@Kiwimike
Where did you get those statistics from?
How should they do that? They would need zero-day exploits for this kind of test and those go for quite a bit of money, more that they make every year with their tests.
Killtesting AV software is useless, if it's on the system the protection of your AV is the least of your worries.
There are no absolutes in software, it can and will fail, so based on this every security software can and will fail.
Basing the security of a software on an impractical and outdated test?
Are we talking about home users here or businesses? ARP spoofing protection for home users is unnecessary.
Shameless self quote Best Firewall: Kaspersky IS 2016, BitDefender IS, or Eset Smart Security, or Emsisoft IS
They never have and never will block everything, they are okay for what they are supposed to be doing ,blocking known and common stuff, but that's it.
Trashing three of the biggest security companies out there without any reason? Have you even tried their endpoint and/or server protection?
1. If you want sources, a simple google search will do the trick:
Antivirus tools miss almost 70 percent of malware within the first hour
Antivirus is dead, says maker of Norton Antivirus
Those are the two highest links that come up for me, and while I will admit they do not say a mere 20% are detected. So while I prefer to stick to my claim, I'll give you that one.
2. True, they would. But if they are testing antivirus software they should live up to what they are actually doing. If you wanted to be really cheap you could probably find exploits on the internet or grab some from a company or find exploits that are zero day currently out there.
3. You do make a point, antivirus software's primary function is to prevent and not remove. However, if malware is on the system killing the antivirus software would indeed be bad, incase lets say the malware gets added to the signature database one day and the malware gets detected and removal gets attempted.
Although an even more better reason, is that it should just be done anyways because way to many antiviruses fail at it, and its a real shame.
If an antivirus can't protect itself, how it can it protect the system from exploitation? AVG and Kaspersky recently included ASLR in their products after a memory vulnerability could cause a peice of malware or attacker to manipulate the av. This is probably not the case with just these.
4. True, and yes. Which is why I repsect Comodo so much, they haven't failed. They have the protection that is deserved by the enterprise. But other than Comodo, all antiviruses fail yes.
5. Your right, it is old and impractal. Still doesn't mean its irrelevant, it very much still tests the antivirus protective measures against malware performing certain actions.
Spyshelter hasn't failed this test, or been overcome by a keylogger, or been killed. It's very good, if an anti-keylogger can imcorperate protection like this without interfereing the user. Why don't other antiviruses do the same?
6. We are actually talking about businesses and home users. I beileve it should be blocked on all circumstances. It's something a 5 year old could do, that calls for it being blocked on all platforms.

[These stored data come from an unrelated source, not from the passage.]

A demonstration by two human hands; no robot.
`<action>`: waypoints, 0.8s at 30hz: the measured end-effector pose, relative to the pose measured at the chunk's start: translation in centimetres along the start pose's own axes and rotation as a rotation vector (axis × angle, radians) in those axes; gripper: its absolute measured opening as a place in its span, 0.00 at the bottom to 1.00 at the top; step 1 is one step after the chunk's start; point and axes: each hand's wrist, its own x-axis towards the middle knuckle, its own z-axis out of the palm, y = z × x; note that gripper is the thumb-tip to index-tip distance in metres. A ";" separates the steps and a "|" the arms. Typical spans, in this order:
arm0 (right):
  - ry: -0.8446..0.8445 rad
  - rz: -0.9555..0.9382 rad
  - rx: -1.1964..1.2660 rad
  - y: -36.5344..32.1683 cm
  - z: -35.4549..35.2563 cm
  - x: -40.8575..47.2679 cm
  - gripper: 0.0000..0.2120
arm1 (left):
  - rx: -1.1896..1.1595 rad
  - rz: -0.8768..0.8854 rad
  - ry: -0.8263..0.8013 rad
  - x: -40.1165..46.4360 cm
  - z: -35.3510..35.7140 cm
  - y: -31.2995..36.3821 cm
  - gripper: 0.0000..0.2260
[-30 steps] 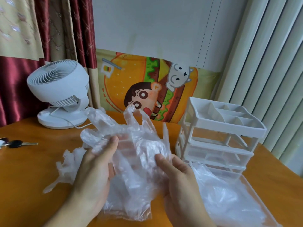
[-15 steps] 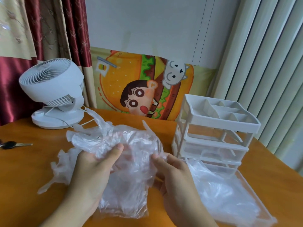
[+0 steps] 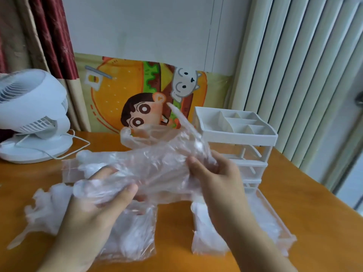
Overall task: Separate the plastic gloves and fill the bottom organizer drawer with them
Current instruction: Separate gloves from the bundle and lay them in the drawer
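Observation:
A bunch of clear plastic gloves (image 3: 157,165) is stretched between my hands above the orange table. My left hand (image 3: 94,211) grips its lower left end, thumb on top. My right hand (image 3: 216,179) pinches the upper right end. A pile of loose gloves (image 3: 45,209) lies at the left, and a clear bag of gloves (image 3: 133,236) lies under my hands. The white drawer organizer (image 3: 235,134) stands at the right. Its clear bottom drawer (image 3: 275,218) is pulled out onto the table with gloves (image 3: 204,238) inside.
A white desk fan (image 3: 33,114) with its cord (image 3: 78,146) stands at the back left. A cartoon burger cushion (image 3: 149,95) leans on the wall behind. White vertical blinds (image 3: 304,75) hang at the right. The table edge (image 3: 334,197) runs along the right.
The view has shifted right. My right hand has pulled its end of the gloves up and to the right, stretching the bunch out between my hands.

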 end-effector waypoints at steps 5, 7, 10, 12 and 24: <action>0.077 0.168 -0.044 -0.8 -11.3 2.9 0.10 | 0.024 0.242 0.066 -0.5 1.5 3.0 0.26; 0.057 0.218 -0.236 0.5 -14.7 3.2 0.08 | 0.110 0.282 0.023 0.8 2.3 2.4 0.19; -0.031 0.211 -0.596 2.4 -16.9 2.9 0.08 | 0.390 0.456 0.015 2.2 6.4 3.6 0.12; -0.099 0.167 -0.750 2.8 -16.8 2.7 0.12 | 0.687 0.667 -0.072 2.2 10.4 4.5 0.08; -0.115 0.076 -1.170 4.8 -17.4 3.0 0.15 | 1.408 -0.228 -0.582 8.1 18.3 -2.3 0.34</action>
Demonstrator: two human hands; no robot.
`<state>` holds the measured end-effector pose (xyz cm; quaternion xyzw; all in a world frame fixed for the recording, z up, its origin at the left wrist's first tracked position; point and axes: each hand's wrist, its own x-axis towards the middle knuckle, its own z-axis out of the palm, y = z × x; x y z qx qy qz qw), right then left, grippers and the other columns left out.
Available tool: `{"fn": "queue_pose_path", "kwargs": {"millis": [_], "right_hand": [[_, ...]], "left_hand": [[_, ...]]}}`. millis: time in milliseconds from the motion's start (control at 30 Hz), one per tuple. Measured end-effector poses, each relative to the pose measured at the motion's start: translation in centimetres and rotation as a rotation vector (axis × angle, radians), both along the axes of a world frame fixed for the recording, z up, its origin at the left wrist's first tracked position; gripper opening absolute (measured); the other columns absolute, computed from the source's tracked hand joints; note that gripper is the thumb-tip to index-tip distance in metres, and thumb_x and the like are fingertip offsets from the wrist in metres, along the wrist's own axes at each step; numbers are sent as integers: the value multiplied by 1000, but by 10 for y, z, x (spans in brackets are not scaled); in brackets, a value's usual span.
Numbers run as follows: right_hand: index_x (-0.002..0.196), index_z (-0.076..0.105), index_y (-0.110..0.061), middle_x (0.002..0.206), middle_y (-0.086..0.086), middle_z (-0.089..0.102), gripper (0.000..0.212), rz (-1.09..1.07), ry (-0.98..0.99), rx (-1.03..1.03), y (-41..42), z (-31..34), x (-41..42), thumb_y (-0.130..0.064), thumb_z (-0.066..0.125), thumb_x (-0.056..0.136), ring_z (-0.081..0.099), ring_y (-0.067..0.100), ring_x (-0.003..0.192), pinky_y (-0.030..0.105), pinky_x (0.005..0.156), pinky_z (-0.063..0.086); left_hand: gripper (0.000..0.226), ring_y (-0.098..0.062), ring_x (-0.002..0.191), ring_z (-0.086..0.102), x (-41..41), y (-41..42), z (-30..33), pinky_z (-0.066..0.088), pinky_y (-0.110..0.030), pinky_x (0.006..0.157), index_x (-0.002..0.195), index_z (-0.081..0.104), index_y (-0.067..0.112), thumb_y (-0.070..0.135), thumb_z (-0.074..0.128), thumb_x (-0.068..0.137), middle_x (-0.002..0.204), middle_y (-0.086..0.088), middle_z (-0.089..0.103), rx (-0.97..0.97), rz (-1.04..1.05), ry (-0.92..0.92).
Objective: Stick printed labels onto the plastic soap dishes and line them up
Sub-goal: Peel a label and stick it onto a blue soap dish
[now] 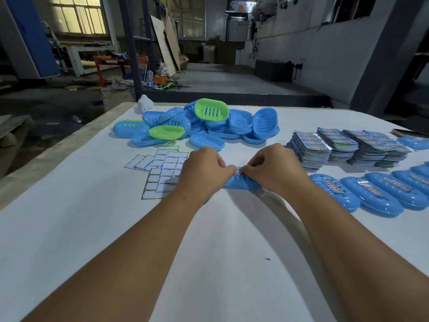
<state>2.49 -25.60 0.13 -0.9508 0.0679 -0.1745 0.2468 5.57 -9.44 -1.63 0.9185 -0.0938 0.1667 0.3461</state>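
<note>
A blue soap dish (241,184) lies upside down on the white table (209,252) under both my hands. My left hand (204,169) and my right hand (271,166) have curled fingers pinching a colourful printed label (239,171) on top of the dish. Most of the dish is hidden by my hands. A row of labelled blue dishes (371,194) runs to the right. A heap of unlabelled blue and green dishes (204,124) sits at the back.
Stacks of printed labels (348,145) stand at the right back. Empty white backing sheets (160,170) lie left of my hands. A small white object (145,103) sits at the table's far edge. The floor lies beyond the left edge.
</note>
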Motion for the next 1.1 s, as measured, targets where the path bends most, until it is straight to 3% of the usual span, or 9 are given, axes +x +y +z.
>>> {"fn": "queue_pose_path", "kwargs": {"millis": [133,200,267,367,500,667,767,933,1100], "right_hand": [[115,65,-29,100,-12,66,40,39,9,26,-1,0,-5,-46,76,81,58,8,80,27,69,45],[128,63,-28,119,-10,67,44,169,8,18,4,1,-11,-41,71,87,62,11,99,28,85,47],[133,60,-33,126,-9,65,45,295,52,-24,12,2,-16,-37,68,89,61,13,110,27,86,44],[134,58,-38,125,-5,63,45,352,98,-174,16,8,-18,-36,65,90,58,15,105,29,83,44],[127,62,-39,124,-4,61,36,195,198,-371,2,20,-25,-41,56,92,58,22,109,35,88,51],[84,69,-18,81,1,70,48,-5,379,-385,-30,37,-38,-64,70,70,66,23,78,38,74,59],[69,67,-13,61,-1,68,46,-70,437,-339,-45,43,-42,-57,78,63,65,19,65,31,63,54],[95,73,-14,77,10,73,33,-129,437,-319,-56,45,-39,-28,81,66,70,25,72,35,72,59],[107,72,-10,102,14,70,32,-147,439,-360,-70,40,-33,-5,60,77,68,32,90,38,80,59]], "left_hand": [[30,-20,80,60,3,2,-3,39,-30,63,78,52,26,53,65,84,80,7,60,-44,37,25],[25,-23,83,60,4,3,-2,40,-33,67,85,55,25,49,56,92,82,5,63,-89,44,39],[25,-25,83,59,4,5,-2,38,-34,66,89,55,23,46,49,96,82,2,63,-117,43,40],[26,-25,81,60,5,7,-4,38,-35,64,89,56,22,44,46,97,81,-1,64,-109,30,55],[24,-24,79,61,7,8,-8,40,-34,64,87,55,25,45,46,97,78,-1,64,-94,29,67],[22,-17,74,60,6,8,-8,39,-32,63,87,56,26,47,50,95,78,2,65,-72,37,63],[21,-13,73,59,6,8,-7,41,-32,65,89,58,26,45,54,94,79,4,65,-61,39,60],[19,-19,79,62,5,9,-7,48,-33,70,87,59,26,44,58,92,82,3,66,-65,35,79],[18,-19,81,62,3,11,-5,44,-31,69,86,59,27,43,59,91,83,2,67,-58,39,76]]}}
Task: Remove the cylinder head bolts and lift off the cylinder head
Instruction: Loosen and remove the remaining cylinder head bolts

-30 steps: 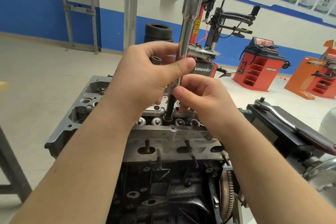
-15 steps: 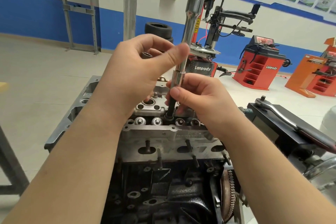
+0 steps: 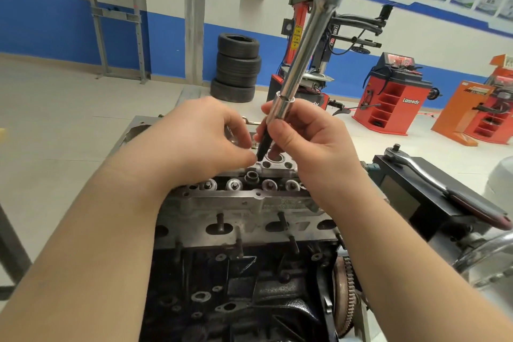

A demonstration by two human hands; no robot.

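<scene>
So, bolt coming out on the extension

Right hand holds the tilted chrome extension bar, black bolt hanging from its end. Left hand pinches near the bolt, probably to pull it free. One cylinder head, not yet lifted off the block. One ratchet parked right.
</scene>
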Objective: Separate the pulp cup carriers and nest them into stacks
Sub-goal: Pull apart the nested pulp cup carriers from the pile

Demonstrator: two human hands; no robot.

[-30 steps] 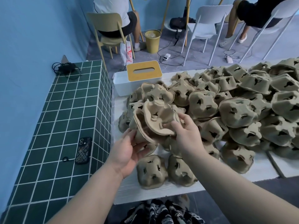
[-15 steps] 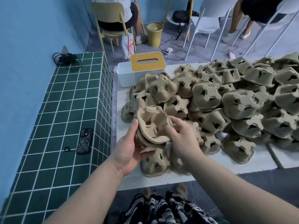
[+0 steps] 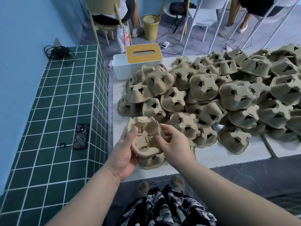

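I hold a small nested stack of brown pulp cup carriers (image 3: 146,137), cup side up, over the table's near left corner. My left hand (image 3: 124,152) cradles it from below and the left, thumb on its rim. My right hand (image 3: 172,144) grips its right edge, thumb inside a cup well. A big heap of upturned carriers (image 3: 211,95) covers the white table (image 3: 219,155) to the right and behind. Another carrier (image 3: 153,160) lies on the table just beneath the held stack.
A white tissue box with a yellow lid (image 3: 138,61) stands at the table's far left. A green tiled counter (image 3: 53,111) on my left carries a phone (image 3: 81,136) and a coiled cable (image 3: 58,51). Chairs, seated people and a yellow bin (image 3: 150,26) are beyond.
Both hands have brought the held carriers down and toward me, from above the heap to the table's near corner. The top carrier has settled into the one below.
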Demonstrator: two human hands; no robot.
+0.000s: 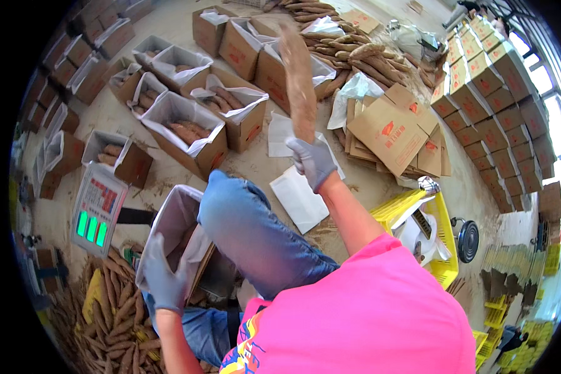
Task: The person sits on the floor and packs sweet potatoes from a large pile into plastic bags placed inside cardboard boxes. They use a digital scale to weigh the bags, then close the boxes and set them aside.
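Observation:
My right hand, in a grey glove, grips the lower end of a long brown root, which stands out away from me and is blurred towards its tip. My left hand, gloved alike with fingers spread, is at the near side of a cardboard box with a white liner between my legs; whether it touches the liner I cannot tell. Inside that box the contents are mostly in shadow. A scale display with lit green digits stands to the box's left. White liner sheets lie on the floor beyond my knee.
Lined boxes with roots stand ahead on the left. Loose roots are heaped at lower left, with another pile at the top. Flattened cartons and a yellow crate are on the right, before stacked boxes.

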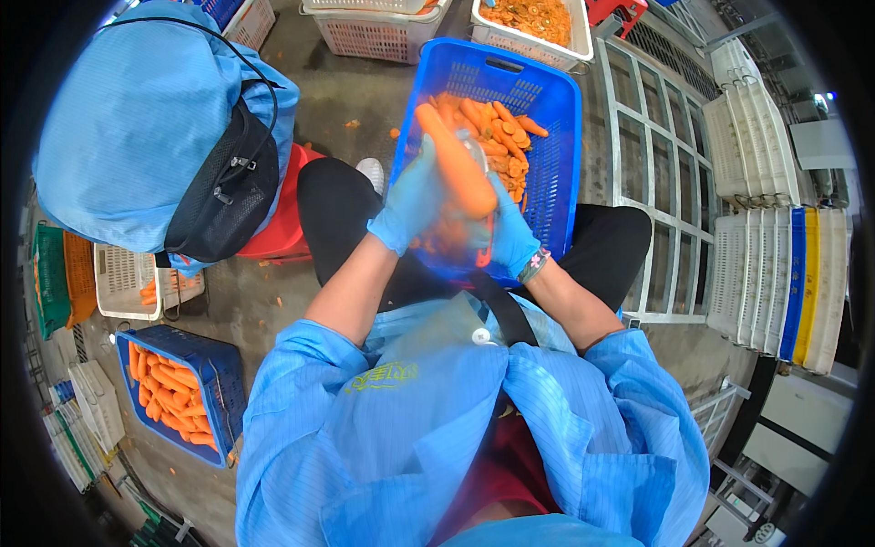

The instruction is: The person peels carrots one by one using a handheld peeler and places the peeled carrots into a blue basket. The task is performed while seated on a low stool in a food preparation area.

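My left hand, in a blue glove, is closed around a large orange carrot held slantwise over a blue plastic crate. Against the carrot's right side is my right hand, also gloved in blue, its fingers closed on a tool with a red handle. A blurred, shiny part of that tool shows behind the carrot; its kind cannot be told. Whole carrots and cut carrot slices lie in the crate, between my knees. The carrot and the left fingers are partly blurred.
A co-worker in blue sits on a red stool at the left. A blue crate of carrots stands at lower left. White crates stand beyond my crate. A metal grid frame and stacked crates are at the right.
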Demonstrator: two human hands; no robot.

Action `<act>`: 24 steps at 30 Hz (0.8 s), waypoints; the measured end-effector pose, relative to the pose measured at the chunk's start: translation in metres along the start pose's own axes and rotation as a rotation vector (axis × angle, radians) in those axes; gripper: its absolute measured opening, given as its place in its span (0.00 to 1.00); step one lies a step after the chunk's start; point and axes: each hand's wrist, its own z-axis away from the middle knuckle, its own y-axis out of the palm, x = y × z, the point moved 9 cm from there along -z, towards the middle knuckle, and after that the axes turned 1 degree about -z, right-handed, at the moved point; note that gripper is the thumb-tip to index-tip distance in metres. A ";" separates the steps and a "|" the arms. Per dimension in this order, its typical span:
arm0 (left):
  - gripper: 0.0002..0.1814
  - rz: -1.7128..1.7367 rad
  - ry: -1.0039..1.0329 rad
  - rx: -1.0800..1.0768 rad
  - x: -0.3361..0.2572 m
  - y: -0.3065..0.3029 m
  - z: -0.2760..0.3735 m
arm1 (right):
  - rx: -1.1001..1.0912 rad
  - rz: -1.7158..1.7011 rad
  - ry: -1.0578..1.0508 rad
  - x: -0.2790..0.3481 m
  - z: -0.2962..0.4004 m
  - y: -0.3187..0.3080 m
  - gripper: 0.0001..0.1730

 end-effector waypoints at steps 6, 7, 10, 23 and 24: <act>0.36 -0.028 -0.049 -0.113 0.000 -0.021 0.001 | -0.614 0.694 -0.218 0.040 0.019 -0.018 0.20; 0.36 -0.009 -0.036 -0.156 0.000 -0.026 0.001 | -0.605 1.042 -0.330 0.056 0.024 -0.008 0.21; 0.35 0.003 -0.040 -0.229 0.005 -0.034 0.001 | -0.526 2.130 -0.747 0.068 0.046 0.048 0.23; 0.31 0.088 -0.358 -0.157 0.041 -0.015 0.007 | -0.420 2.497 -0.587 0.095 0.017 0.016 0.21; 0.31 0.044 -0.357 -0.204 0.038 -0.012 0.010 | -0.450 2.496 -0.656 0.097 0.014 0.009 0.18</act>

http://www.av-comparatives.org/wp-content/uploads/2014/04/avc_fw_201403_en.pdf
Saying that, I do agree with your post you linked me to. It is true, and I personally and quite lack with my security which is my own flaw. But, I can admit it at least, I have a firewall with ClamAV built in and then just use my own antivirus. But I do admit that Firewall in your operating system aren't nearly as needed as before.
But they still should have some standard,
the point isn't that firewalls NEED to be the best. It's that if your gonna include a custom firewall make it better than what's already included.
And lastly, Yes. I have used Symantec Endpoint protection. I am good friends with a system administrator for Wells Fargo, who uses it all the time, so I have also used it and did not like the console. I also found its protection was quite mediocre.
I am a fan of Kaspersky's endpoint, advanced console that I think is good for any admin I also feel that its got great protection and
don't think I'm putting down Mcafee's firewall, I'm putting down their antivirus thier firewalls are actually quite good at managing and dealing with network intrusions in a network as the function as both effective firewalls and load balancers allowing traffic to be balanced between each firewall so to prevent a firewall from going down, and if it does it will simply switch firewalls.
This was certainly a strict post on my part, but I'm happy and proud of it because its needed. All big antiviruses have their good points but they still all suck. At RSA confrence last year I beileve a presentation demonstrated a very efficient and good antivirus for the enterprise which blocked a reinactment of the Sony hack.
In the end though, I blame the corperate world as much as the antivirus companies themselves.
Lastly, I used to use Norton a whole lot. And while I also think antiviruses aren't as big of a deal as lets say a good router but I do think they still suck. I have and always will think antiviruses are still pretty useful and i use them but some of them really suck.